• [TASK DETAILS]:
Each line of the data below that contains "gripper" must be copied.
··········
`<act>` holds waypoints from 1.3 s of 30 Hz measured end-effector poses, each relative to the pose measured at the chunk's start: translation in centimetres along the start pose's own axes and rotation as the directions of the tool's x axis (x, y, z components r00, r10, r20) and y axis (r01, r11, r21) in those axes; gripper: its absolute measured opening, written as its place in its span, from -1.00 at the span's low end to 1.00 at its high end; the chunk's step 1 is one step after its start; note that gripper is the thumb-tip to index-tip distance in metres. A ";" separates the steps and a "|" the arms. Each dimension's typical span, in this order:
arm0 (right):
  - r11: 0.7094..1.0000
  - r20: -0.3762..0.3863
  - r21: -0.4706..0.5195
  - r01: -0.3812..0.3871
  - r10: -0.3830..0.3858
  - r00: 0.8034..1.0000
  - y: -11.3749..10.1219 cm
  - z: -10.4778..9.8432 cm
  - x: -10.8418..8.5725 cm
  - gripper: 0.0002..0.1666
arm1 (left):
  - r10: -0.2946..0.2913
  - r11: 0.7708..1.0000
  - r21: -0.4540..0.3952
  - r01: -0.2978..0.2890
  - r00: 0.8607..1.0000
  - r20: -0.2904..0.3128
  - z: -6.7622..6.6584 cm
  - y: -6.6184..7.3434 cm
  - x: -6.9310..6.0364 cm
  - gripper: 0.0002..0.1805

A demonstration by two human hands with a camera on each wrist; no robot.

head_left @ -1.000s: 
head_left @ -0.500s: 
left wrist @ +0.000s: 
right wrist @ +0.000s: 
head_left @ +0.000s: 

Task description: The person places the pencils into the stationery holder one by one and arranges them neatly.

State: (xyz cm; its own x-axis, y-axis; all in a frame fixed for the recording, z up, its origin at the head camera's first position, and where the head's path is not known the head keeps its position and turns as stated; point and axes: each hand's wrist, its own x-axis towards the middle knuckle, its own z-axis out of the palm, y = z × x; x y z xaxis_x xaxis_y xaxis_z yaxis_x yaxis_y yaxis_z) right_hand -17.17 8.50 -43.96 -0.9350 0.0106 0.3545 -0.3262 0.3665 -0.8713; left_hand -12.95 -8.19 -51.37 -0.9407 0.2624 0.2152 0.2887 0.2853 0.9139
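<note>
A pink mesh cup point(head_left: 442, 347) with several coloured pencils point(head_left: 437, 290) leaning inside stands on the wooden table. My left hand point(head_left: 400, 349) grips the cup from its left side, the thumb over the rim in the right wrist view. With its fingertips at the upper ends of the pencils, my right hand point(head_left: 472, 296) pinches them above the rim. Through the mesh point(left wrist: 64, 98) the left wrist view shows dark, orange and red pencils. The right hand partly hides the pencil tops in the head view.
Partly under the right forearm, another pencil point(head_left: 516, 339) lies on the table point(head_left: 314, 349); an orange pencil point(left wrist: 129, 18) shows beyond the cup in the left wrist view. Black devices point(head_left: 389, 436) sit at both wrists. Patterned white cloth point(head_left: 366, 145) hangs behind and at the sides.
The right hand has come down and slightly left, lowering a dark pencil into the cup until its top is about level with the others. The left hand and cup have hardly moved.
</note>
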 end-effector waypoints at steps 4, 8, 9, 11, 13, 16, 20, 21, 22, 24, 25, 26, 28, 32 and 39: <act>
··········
• [RESPONSE AREA]:
`<act>` holds waypoints from 1.3 s of 30 Hz measured end-effector poses, each relative to the pose measured at the chunk's start: translation in centimetres along the start pose's own axes and rotation as the directions of the tool's x axis (x, y, z components r00, r10, r20) and y axis (r01, r11, r21) in those axes; gripper: its absolute measured opening, written as its place in its span, from -1.00 at the span's low end to 1.00 at its high end; the chunk's step 1 is one step after its start; note that gripper is the thumb-tip to index-tip distance in metres. A ";" separates the steps and a "|" the arms. Each dimension's typical span, in this order:
  - gripper: 0.0002..0.1666
  - gripper: 0.0002..0.1805

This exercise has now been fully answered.